Status transitions happen through PATCH /v1/alerts/<id>/status and are tracked with timestamps. The acknowledged_by field records which analyst claimed the alert, and resolved_at marks closure time.

Authentication Flow

Register/Login
    β”‚
    β–Ό
POST /v1/auth/register  or  POST /v1/auth/login
    β”‚                           β”‚
    β–Ό                           β–Ό
hash_password()            verify_password_timing_safe()
(Argon2id)                 (constant time, dummy hash for missing users)
    β”‚                           β”‚
    β–Ό                           β–Ό
User.create_user()          Validate credentials
    β”‚                           β”‚
    β””β”€β”€β”€β”€β”€β”€β”€β”¬β”€β”€β”€β”€β”€β”€β”€β”€β”€β”€β”€β”€β”€β”€β”€β”€β”€β”€β”€β”˜
            β–Ό
    create_access_token()
    JWT with sub=user_id, username, role, exp
            β”‚
            β–Ό
    Return {access_token, token_type: "bearer"}
            β”‚
            β–Ό
    Frontend stores in Zustand (persisted to localStorage)
    Axios interceptor attaches to every request

Each subsequent request hits the endpoint() decorator which extracts the Bearer token, decodes the JWT, loads the user from MongoDB, and attaches it to Flask's g.current_user. The decorator also handles role gating. Pass roles=["admin"] and non-admins get a 403.

Design Patterns

Application Factory

Where it lives: backend/app/__init__.py

The create_app() function builds the Flask app from scratch every time it's called. This isn't just a Flask convention. It solves real problems: test isolation (each test gets a fresh app), configuration flexibility (swap .env files between dev/prod), and import order issues (extensions initialize after app config is set).
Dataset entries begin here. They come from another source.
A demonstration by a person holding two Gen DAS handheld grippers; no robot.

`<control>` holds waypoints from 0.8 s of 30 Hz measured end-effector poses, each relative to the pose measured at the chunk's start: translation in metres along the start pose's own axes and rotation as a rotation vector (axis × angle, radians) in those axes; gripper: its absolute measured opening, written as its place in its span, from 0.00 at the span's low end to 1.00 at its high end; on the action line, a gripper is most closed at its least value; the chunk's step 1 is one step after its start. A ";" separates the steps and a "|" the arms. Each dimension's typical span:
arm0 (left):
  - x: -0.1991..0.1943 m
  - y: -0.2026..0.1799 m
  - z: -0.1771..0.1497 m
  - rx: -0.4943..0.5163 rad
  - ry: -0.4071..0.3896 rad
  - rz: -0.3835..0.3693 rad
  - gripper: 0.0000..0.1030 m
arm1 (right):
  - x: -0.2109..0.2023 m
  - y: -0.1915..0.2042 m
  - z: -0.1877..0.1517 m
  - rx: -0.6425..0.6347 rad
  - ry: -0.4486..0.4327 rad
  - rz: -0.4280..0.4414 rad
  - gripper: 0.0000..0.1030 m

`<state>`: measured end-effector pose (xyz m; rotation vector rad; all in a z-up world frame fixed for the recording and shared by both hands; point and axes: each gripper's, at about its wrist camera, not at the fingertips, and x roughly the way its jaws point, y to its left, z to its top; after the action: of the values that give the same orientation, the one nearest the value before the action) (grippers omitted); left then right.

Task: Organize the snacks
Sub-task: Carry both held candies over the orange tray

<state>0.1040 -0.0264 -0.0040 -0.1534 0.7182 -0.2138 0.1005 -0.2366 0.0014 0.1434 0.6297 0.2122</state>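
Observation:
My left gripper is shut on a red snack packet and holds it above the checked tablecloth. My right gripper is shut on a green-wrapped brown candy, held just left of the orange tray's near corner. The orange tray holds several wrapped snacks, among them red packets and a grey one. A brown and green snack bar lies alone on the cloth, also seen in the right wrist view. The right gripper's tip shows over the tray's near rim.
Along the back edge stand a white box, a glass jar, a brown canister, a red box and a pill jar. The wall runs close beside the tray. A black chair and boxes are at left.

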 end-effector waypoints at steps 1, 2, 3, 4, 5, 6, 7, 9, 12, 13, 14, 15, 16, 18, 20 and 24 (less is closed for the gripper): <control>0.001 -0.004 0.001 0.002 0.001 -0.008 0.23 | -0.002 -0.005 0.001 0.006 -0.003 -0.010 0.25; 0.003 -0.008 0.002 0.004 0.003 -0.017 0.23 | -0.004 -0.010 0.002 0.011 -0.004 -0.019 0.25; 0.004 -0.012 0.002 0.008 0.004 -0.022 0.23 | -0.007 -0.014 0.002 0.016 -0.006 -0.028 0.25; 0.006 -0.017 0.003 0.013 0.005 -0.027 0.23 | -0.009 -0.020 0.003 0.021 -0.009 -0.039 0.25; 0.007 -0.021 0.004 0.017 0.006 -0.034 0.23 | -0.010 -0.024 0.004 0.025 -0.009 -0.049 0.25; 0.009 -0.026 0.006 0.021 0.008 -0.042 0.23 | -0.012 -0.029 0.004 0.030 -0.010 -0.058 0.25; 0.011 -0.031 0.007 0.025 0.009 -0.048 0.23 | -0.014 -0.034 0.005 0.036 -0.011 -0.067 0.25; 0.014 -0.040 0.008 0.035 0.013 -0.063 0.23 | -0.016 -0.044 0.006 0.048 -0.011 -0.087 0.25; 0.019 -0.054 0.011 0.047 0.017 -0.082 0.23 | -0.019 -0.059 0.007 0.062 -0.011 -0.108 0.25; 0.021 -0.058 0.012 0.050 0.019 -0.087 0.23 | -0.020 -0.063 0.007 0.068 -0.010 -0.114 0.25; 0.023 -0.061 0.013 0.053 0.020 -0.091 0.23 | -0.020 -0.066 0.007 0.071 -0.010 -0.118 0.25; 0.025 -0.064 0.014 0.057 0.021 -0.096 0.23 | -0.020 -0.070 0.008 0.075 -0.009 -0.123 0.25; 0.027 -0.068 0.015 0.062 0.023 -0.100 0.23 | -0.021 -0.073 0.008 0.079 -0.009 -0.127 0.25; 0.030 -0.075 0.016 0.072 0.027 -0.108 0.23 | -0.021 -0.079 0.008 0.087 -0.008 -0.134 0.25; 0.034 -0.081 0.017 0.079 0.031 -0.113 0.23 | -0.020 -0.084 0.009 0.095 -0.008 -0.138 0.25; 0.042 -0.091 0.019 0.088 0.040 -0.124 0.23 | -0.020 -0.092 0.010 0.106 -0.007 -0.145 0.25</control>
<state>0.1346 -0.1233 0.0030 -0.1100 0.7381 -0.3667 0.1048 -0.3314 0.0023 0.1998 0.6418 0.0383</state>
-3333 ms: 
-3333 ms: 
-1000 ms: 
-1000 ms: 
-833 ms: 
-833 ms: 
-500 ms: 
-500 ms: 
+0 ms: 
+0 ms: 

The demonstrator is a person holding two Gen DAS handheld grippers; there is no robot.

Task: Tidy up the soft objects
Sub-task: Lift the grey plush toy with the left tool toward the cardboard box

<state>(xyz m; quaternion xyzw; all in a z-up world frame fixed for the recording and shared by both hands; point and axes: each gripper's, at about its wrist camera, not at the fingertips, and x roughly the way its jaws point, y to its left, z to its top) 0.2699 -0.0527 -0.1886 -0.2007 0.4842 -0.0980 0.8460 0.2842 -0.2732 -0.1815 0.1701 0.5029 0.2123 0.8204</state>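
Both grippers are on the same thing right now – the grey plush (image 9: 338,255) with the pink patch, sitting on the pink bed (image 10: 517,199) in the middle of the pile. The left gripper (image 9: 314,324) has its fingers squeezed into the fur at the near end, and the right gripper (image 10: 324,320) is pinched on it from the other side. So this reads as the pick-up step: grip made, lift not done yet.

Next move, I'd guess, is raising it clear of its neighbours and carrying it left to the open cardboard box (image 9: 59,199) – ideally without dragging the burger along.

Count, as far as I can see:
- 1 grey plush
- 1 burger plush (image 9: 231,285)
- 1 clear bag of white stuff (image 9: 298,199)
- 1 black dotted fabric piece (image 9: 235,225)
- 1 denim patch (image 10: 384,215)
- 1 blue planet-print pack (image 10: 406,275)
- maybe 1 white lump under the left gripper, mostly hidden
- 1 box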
The initialization order is deliberate:

  1. Config loading (from env vars via Pydantic)
  2. CORS setup
  3. MongoDB and Redis connections
  4. Error handlers
  5. Rate limiter
  6. Blueprint registration
  7. Consumer group creation
  8. Orphan scenario cleanup
  9. Correlation engine start

If you move step 7 after step 9, the correlation engine will crash trying to read from a consumer group that doesn't exist yet.

Decorator Stack Pattern

Where it lives: backend/app/core/decorators/

Every route handler uses the same decorator stack: @endpoint β†’ @S β†’ @R. This is a composable pipeline:

# backend/app/routes/logs.py:32-39
@logs_bp.post("/ingest")
@endpoint(auth_required=False)
@S(LogIngestRequest)
@R(status=201)
def ingest_log() -> Any:
    return log_ctrl.ingest_log()

@endpoint handles JWT extraction, user loading, role enforcement, and error boundaries. @S (Schema) validates request data with Pydantic and stores the result on g.validated. @R (Response) auto-serializes the return value into JSON with the right status code.

The decorators execute outside-in: endpoint runs first (auth check), then S (validation), then the function body, then R (serialization). If auth fails, validation never runs. If validation fails, the controller never executes. This fail-fast approach keeps controller code clean.

Trade-offs: The decorator stack is concise but can be confusing to debug. Stack traces go through multiple wrapper layers. If you add a new decorator, ordering matters and gets it wrong silently.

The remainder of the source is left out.